Hadn't been able to get up to the club to hunt yet, hoping this coming weekend I will make it?  Any reports on what the deer are doing around Cuthbert?


----------



## duckbill (Oct 17, 2005)

DP,
Part of our lease is in Randolph.  Several guys hunted this weekend and the deer were moving pretty well.  2 does and an 8pt were killed.


----------



## DaddyPaul (Oct 23, 2005)

4 of us in camp on 10-22, 23.  Saw a total of 7 deer of which two were bucks, a spike and a "shooter" that messed on one of the guys in my party.  Two hogs were killed and we ate good.  Movement was a little less than what I was expecting but it is early yet.  Plots need rain in a big way!  Be back the week after Halloween, gotta trick or treat with the young'uns!


----------



## chambers270 (Oct 27, 2005)

*deer*

I love hunting in Randolph Co, I first made it there to a paid hunt at Bucks -n- Beards which had plenty of Does but no Bucks.

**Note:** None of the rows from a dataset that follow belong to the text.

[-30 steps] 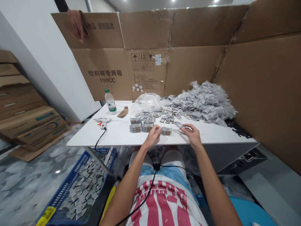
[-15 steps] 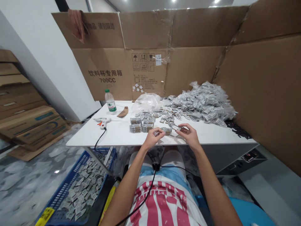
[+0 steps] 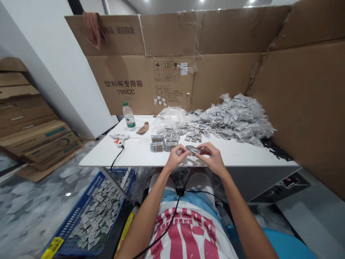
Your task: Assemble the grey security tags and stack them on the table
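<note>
Near the table's front edge, my right hand pinches a flat grey slotted piece with a pointed end. The piece lies between my two hands, over a small stack that is mostly hidden. My left hand is closed at the piece's other side, thumb against fingertips; what it pinches, if anything, I cannot make out. Just left of and beyond that hand stand neat stacks of similar grey pieces. Loose slotted pieces are scattered behind my hands.
A large heap of bagged pieces fills the back right, with black strips beside it. A glue gun, a bottle and a plastic bag are on the table. A blue basket of pieces stands below, left.
My right hand has moved left toward my left hand, bringing the grey slotted piece between them. My left hand stays nearly in place. The view has shifted slightly.
</note>
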`<state>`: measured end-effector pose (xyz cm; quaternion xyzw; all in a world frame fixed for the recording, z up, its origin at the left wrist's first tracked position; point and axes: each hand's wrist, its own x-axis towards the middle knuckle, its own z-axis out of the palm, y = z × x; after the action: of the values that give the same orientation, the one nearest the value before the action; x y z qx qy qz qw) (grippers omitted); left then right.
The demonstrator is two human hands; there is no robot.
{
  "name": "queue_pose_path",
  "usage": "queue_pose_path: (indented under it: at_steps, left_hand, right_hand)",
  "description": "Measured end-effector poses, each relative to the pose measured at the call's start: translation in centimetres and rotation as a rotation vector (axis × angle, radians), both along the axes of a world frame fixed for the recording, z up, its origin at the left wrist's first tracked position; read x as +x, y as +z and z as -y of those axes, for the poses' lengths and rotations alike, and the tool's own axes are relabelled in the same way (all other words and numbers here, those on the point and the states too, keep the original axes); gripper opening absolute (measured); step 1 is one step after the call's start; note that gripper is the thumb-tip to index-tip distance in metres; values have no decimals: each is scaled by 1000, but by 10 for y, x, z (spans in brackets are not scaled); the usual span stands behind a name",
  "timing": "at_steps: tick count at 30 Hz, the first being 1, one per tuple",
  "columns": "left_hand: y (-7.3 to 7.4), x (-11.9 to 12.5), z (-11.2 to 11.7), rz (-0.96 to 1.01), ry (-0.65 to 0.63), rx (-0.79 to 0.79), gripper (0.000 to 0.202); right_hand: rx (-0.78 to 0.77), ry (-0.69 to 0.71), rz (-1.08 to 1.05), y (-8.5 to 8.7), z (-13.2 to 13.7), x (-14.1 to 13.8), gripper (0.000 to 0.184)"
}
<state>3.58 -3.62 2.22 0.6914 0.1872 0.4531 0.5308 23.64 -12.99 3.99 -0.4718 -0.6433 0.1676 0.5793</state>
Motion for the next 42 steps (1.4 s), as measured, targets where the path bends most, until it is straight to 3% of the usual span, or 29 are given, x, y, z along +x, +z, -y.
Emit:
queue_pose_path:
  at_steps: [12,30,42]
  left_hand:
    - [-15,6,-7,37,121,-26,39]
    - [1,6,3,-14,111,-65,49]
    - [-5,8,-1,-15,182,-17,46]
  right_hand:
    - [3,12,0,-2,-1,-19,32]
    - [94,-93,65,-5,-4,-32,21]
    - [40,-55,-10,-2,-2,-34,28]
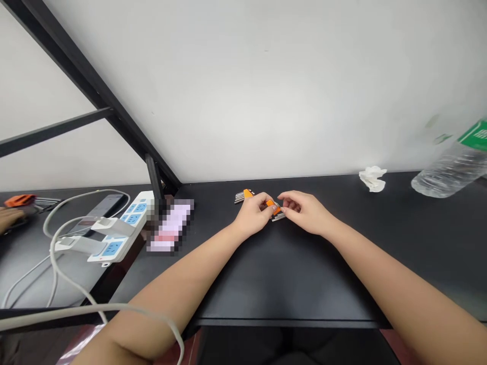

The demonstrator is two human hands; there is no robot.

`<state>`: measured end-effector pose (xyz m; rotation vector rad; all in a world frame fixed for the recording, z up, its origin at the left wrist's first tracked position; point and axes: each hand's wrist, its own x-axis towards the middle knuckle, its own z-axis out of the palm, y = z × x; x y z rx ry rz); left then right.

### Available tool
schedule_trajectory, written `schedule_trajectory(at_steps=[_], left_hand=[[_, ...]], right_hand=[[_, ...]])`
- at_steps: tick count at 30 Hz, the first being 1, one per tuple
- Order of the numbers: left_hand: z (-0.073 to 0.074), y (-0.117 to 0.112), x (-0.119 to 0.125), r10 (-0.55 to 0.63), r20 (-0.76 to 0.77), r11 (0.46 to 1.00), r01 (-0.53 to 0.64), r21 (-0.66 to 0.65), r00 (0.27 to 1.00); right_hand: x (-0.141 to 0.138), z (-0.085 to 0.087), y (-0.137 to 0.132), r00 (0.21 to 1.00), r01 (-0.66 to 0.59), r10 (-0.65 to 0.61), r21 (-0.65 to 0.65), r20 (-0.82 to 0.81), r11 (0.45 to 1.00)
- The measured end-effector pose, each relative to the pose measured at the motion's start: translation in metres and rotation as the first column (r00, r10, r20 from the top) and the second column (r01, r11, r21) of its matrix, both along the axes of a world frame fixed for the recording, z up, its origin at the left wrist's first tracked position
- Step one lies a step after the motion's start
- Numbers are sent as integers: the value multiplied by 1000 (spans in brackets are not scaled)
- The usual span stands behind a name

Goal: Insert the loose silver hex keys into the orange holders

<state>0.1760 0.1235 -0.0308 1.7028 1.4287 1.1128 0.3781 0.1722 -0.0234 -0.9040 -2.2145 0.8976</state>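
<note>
Near the back of the black table, my left hand [255, 214] grips a small orange holder [273, 206] between thumb and fingers. Thin metal rods [279, 217], which look like hex keys, show just below it. Close on the right, my right hand [304, 209] has its fingers curled and its thumb tip by the holder's edge. A bit of bent metal shows between the hands, but what the right fingertips hold is too small to make out. Behind my left hand lies another orange piece [248, 193] with several metal rods [239, 196] beside it.
To the left are a pixelated phone [171, 225], a white power strip [125, 228] with plugs and cables, and a dark phone [99, 213]. Another person's hand [10, 218] is by an orange tool holder [21, 201]. Crumpled tissue [373, 178] and a plastic bottle [452, 170] stand right.
</note>
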Motion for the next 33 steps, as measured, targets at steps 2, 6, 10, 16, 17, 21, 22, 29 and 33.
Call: schedule_trajectory(at_steps=[2, 6, 10, 16, 17, 21, 22, 29, 33], left_hand=[[1, -1, 2, -15, 7, 1000, 15, -14, 1000], [3, -2, 3, -41, 5, 999, 41, -35, 999], [2, -1, 2, -45, -64, 999, 45, -9, 997], [1, 4, -6, 49, -185, 999, -51, -8, 982], [0, 5, -7, 55, -195, 998, -59, -12, 979], [-2, 7, -9, 50, -188, 998, -55, -21, 981], [-2, 7, -9, 46, -183, 998, -51, -21, 982], [0, 5, -7, 41, -188, 998, -48, -29, 981], [1, 4, -4, 30, -144, 999, -35, -28, 989]], right_hand=[[-4, 0, -4, 1000, -25, 25, 56, 6, 998], [-8, -3, -6, 998, -36, 27, 173, 53, 984], [-8, -5, -2, 998, 25, -35, 176, 51, 984], [8, -8, 22, 968, 197, -212, 117, 131, 973], [11, -8, 26, 959, 199, -217, 116, 180, 973], [17, -9, 29, 932, 132, -172, 141, 320, 981], [16, -9, 27, 930, 104, -150, 151, 335, 983], [15, -8, 19, 934, 11, -63, 150, 350, 989], [12, -5, 14, 980, 35, -59, 126, 191, 991]])
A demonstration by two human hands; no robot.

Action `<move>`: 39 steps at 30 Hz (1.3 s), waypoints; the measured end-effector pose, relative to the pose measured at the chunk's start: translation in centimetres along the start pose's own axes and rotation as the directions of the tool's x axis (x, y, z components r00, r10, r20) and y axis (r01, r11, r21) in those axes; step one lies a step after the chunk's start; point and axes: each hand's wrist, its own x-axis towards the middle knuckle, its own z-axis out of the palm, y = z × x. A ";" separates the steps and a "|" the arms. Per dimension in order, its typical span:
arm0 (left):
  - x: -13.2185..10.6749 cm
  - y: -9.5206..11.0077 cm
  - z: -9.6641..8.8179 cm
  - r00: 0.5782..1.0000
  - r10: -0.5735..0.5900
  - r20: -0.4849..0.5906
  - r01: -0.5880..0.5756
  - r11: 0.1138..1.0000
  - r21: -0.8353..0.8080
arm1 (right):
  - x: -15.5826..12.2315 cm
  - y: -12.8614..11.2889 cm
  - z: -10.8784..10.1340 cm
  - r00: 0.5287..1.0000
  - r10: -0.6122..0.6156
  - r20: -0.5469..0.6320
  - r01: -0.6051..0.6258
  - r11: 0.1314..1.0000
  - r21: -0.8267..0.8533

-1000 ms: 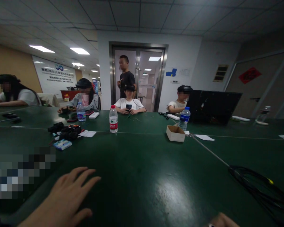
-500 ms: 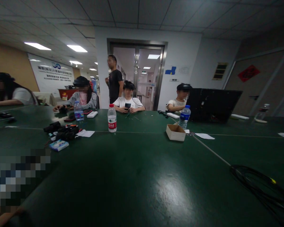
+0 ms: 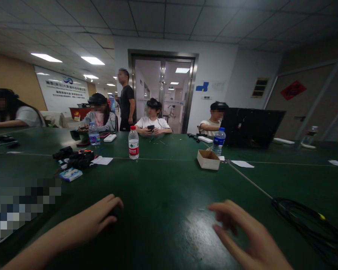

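Observation:
My left hand (image 3: pixel 97 216) rests on the dark green table (image 3: pixel 163 180) at the lower left. Its fingers are curled together with the tips down, and a dark patch under them hides whatever they may hold. My right hand (image 3: pixel 248 234) hovers over the table at the lower right, smeared by motion, with fingers apart and nothing in them. Nothing else lies between the two hands. The nearest object is a bundle of black cables (image 3: pixel 307 221) to the right of my right hand.
Further out stand a water bottle with a red label (image 3: pixel 133 142), a small cardboard box (image 3: pixel 208 159), a blue-labelled bottle (image 3: pixel 219 140) and an open laptop (image 3: pixel 250 127). Black gear (image 3: pixel 77 157) and a blue-white pack (image 3: pixel 70 174) lie left. Several people sit across; one stands by the door.
Both hands have come back up onto the table after dropping out of view. The left hand, flat a second ago, is now curled. The standing person has walked left.

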 end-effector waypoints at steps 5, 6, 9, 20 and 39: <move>8.2 5.8 5.9 0.963 0.157 0.221 -0.078 0.941 -0.329 | 9.4 0.6 8.7 0.949 0.137 0.284 -0.210 0.947 0.245; 10.0 6.3 7.1 0.969 0.179 0.172 -0.099 0.914 -0.393 | 11.4 1.6 10.2 0.934 0.183 0.306 -0.280 0.908 0.312; 15.4 6.9 10.2 0.989 0.145 -0.029 -0.136 0.816 -0.562 | 16.4 4.2 13.3 0.923 0.204 0.327 -0.364 0.740 0.566; 20.6 5.7 14.9 0.976 0.010 -0.218 -0.148 0.766 -0.625 | 21.3 8.7 15.3 0.979 0.168 0.116 -0.199 0.661 0.723; 20.8 3.9 13.2 0.960 0.043 -0.275 -0.228 0.687 -0.689 | 21.3 8.4 15.2 0.993 0.116 0.032 -0.102 0.666 0.739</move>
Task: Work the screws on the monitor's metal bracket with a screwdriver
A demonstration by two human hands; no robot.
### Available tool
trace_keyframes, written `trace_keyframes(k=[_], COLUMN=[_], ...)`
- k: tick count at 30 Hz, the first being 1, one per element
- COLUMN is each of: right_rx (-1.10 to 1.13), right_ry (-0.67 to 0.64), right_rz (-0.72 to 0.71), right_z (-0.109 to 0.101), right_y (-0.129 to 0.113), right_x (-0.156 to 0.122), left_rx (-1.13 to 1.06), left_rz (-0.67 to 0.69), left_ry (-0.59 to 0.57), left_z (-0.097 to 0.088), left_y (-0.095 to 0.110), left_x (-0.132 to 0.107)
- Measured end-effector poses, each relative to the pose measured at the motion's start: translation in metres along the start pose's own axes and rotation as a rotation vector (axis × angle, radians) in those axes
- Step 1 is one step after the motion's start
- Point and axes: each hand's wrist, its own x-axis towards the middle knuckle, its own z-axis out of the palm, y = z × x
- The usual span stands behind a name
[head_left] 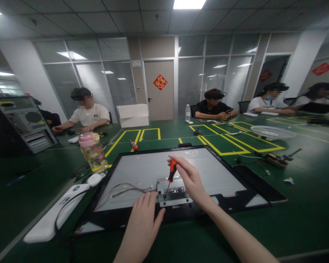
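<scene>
A flat display panel with a black frame and grey metal back lies face down on the table before me. My right hand grips an orange and black screwdriver, its shaft pointing down at a metal bracket near the panel's front edge. Whether the tip sits in a screw is too small to tell. Beside the bracket's left end, my left hand lies flat with fingers stretched out over the frame. Thin wires run from the bracket leftward across the panel.
Left stand a pink-lidded bottle, a white power bank-like device with a black cable, and an opened computer case. A dark flat tablet-like slab lies right of the panel. Behind it is a small red tool. Several people sit across the table.
</scene>
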Motion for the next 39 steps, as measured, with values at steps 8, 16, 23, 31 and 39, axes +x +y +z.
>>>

Then I met up with a man I do a paid hunt with every year. Anybody know of an opening in a club or interested in letting me go on a paid hunt? Beautiful country, lots of deer, nice folks wish I lived closer. 

Thanks Chris

I just got a small lease my club had for the last 11 years (before Plum Creek sold the other 1800 acres) and was wanting to trade out a hunt with someone. I live in SE Georgia and my club has deer (although no monsters in SE GA) turkey everywhere, hogs and also, I am loaded with Wood ducks. I would like a chance at killing a nice buck so if anybody wants to work something out let me know.


----------